Hanabuchi Shino, Watanabe Norihiko, Wang Yi-Hong, Wang Yui-Hsi, Ito Tomoki, Shaw Joanne, Cao Wei, Qin F Xiao-Feng, Liu Yong-Jun
Department of Immunology and Center for Cancer Immunology Research, The University of Texas M. D. Anderson Cancer Center, 7455 Fannin, Unit 910, Houston, 77030-1903, USA.
Blood. 2006 May 1;107(9):3617-23. doi: 10.1182/blood-2005-08-3419. Epub 2006 Jan 5.
Plasmacytoid dendritic cell precursors (pDCs) are professional type I interferon-producing cells, a critical cell type in regulating innate and adaptive immune responses. By microarray gene expression analysis, we found that pDCs activated by virus or CpG-ODN preferentially express the ligand for the glucocorticoid-induced tumor necrosis factor receptor (GITRL), which was confirmed by reverse transcriptase-polymerase chain reaction (RT-PCR) and flow cytometry analysis. Using the same approaches, we found GITR is expressed by activated natural killer (NK) cells and T cells. We show that pDCs activated by CpG-ODN promote NK cell cytotoxicity and interferon (IFN)-gamma production through type I IFNs and GITRL. Using a GITRL-transfected cell line, we further demonstrate that GITRL promotes NK cell cytotoxicity and IFN-gamma production in synergy with interleukin-2 (IL-2), IFN-alpha, and NKG2D triggering. We also demonstrated that pDCs localized in close contact to NK cells in T-cell areas of the tonsils, and a subpopulation of the pDCs expressed GITRL. This study reveals a novel function of GITR/GITRL in pDC-mediated coactivation of NK cells.

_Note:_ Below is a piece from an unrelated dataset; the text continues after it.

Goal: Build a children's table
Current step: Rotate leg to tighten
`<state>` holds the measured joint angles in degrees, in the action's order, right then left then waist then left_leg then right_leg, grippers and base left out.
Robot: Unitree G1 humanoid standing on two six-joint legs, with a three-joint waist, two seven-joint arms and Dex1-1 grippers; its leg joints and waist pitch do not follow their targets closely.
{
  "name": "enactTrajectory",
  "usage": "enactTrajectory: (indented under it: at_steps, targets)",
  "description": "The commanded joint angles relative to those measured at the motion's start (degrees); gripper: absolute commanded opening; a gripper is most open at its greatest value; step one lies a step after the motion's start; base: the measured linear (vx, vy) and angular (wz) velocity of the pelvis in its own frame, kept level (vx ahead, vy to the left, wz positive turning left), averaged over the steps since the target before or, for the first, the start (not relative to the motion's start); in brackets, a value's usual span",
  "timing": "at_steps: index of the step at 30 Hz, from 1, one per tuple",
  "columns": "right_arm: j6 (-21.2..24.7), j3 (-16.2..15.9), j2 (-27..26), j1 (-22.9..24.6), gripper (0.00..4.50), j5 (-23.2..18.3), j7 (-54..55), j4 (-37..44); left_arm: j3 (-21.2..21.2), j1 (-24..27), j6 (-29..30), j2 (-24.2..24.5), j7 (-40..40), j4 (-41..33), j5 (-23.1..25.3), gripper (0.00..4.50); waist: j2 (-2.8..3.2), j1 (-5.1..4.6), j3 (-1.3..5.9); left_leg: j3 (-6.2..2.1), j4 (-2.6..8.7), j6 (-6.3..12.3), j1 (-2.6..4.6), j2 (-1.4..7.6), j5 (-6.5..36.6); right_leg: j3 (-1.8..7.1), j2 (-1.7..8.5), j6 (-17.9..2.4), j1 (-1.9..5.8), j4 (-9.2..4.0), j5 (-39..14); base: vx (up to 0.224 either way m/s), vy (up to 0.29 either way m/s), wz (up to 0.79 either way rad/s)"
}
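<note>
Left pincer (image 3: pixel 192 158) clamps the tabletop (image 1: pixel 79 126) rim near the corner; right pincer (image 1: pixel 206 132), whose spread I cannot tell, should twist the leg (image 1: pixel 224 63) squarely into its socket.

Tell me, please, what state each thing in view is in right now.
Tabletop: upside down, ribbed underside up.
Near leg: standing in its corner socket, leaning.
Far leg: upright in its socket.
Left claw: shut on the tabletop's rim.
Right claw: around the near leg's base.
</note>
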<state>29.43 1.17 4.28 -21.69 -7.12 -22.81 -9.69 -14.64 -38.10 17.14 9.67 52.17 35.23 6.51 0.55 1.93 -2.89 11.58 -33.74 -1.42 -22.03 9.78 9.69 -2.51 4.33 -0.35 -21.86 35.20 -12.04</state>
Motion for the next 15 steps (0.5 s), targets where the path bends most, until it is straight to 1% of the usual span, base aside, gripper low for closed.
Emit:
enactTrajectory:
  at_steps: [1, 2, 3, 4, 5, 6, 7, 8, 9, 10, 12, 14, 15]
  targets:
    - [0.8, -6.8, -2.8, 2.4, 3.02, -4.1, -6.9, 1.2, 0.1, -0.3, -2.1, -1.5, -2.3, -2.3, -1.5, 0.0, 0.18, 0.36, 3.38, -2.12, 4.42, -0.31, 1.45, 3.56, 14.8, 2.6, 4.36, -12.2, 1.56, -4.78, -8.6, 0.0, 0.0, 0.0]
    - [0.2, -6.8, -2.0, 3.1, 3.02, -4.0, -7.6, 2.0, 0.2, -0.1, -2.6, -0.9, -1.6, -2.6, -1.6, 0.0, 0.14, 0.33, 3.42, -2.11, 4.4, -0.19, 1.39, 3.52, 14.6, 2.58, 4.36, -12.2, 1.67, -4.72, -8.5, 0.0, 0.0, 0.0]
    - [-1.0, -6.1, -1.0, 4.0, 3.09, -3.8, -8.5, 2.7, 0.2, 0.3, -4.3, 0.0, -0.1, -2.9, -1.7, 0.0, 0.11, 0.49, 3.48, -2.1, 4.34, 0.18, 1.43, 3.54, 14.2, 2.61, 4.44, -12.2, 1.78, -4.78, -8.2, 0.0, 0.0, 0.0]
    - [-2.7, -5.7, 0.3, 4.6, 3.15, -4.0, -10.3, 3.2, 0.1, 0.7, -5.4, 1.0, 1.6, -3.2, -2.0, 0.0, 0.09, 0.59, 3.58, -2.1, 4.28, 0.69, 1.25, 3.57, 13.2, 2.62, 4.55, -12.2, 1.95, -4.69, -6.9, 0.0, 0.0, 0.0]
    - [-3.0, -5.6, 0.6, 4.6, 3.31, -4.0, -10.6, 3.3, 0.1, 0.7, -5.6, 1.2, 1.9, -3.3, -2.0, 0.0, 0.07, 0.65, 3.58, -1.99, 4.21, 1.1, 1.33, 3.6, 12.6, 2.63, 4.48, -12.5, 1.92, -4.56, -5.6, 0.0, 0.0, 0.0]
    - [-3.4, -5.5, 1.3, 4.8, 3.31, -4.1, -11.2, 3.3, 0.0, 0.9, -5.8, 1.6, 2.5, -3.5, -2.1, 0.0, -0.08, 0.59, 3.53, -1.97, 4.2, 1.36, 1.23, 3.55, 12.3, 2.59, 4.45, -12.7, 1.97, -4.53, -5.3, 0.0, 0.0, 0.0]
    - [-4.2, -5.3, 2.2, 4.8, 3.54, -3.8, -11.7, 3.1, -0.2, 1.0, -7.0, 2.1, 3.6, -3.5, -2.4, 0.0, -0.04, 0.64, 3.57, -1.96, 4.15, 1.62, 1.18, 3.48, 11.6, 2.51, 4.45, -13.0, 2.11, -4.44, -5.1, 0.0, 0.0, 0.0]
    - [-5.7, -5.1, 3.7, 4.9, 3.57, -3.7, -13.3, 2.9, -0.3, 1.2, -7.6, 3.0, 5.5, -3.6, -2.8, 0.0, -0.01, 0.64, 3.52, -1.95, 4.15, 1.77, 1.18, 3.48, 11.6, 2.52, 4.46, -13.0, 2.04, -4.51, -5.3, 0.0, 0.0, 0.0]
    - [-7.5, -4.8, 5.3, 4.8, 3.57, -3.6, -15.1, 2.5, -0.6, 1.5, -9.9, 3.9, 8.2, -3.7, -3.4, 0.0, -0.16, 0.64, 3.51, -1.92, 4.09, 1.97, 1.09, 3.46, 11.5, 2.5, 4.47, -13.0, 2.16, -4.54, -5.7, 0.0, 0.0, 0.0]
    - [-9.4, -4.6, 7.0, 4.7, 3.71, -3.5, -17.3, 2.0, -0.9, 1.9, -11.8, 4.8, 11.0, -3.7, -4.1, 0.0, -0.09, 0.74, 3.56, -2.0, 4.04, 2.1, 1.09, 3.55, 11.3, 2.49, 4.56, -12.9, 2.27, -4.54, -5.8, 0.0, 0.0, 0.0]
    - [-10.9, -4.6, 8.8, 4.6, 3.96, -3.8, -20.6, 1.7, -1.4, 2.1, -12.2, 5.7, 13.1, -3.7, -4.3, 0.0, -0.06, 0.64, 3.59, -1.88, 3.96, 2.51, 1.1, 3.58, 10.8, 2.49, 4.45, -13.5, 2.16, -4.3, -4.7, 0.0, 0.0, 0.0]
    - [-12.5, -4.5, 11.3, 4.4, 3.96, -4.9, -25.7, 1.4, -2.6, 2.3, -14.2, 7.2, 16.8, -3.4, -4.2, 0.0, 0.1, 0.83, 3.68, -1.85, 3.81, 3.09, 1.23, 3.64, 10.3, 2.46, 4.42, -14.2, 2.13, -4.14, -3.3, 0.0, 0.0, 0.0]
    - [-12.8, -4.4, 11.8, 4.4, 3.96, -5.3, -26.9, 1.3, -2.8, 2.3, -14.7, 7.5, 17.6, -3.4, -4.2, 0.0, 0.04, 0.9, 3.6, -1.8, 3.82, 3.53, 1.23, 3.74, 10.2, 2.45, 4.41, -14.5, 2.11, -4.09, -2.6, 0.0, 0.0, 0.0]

浆细胞样树突状细胞前体(pDCs)是产生I型干扰素的专职细胞,是调节固有免疫和适应性免疫反应的关键细胞类型。通过微阵列基因表达分析,我们发现病毒或CpG-ODN激活的pDCs优先表达糖皮质激素诱导的肿瘤坏死因子受体(GITRL)的配体,这一点通过逆转录聚合酶链反应(RT-PCR)和流式细胞术分析得到了证实。使用相同的方法,我们发现活化的自然杀伤(NK)细胞和T细胞表达GITR。我们发现,CpG-ODN激活的pDCs通过I型干扰素和GITRL促进NK细胞的细胞毒性和干扰素(IFN)-γ的产生。使用转染了GITRL的细胞系,我们进一步证明GITRL与白细胞介素-2(IL-2)、IFN-α和NKG2D触发协同作用,促进NK细胞的细胞毒性和IFN-γ的产生。我们还证明,pDCs定位于扁桃体T细胞区与NK细胞紧密接触的位置,并且一部分pDCs表达GITRL。这项研究揭示了GITR/GITRL在pDC介导的NK细胞共激活中的新功能。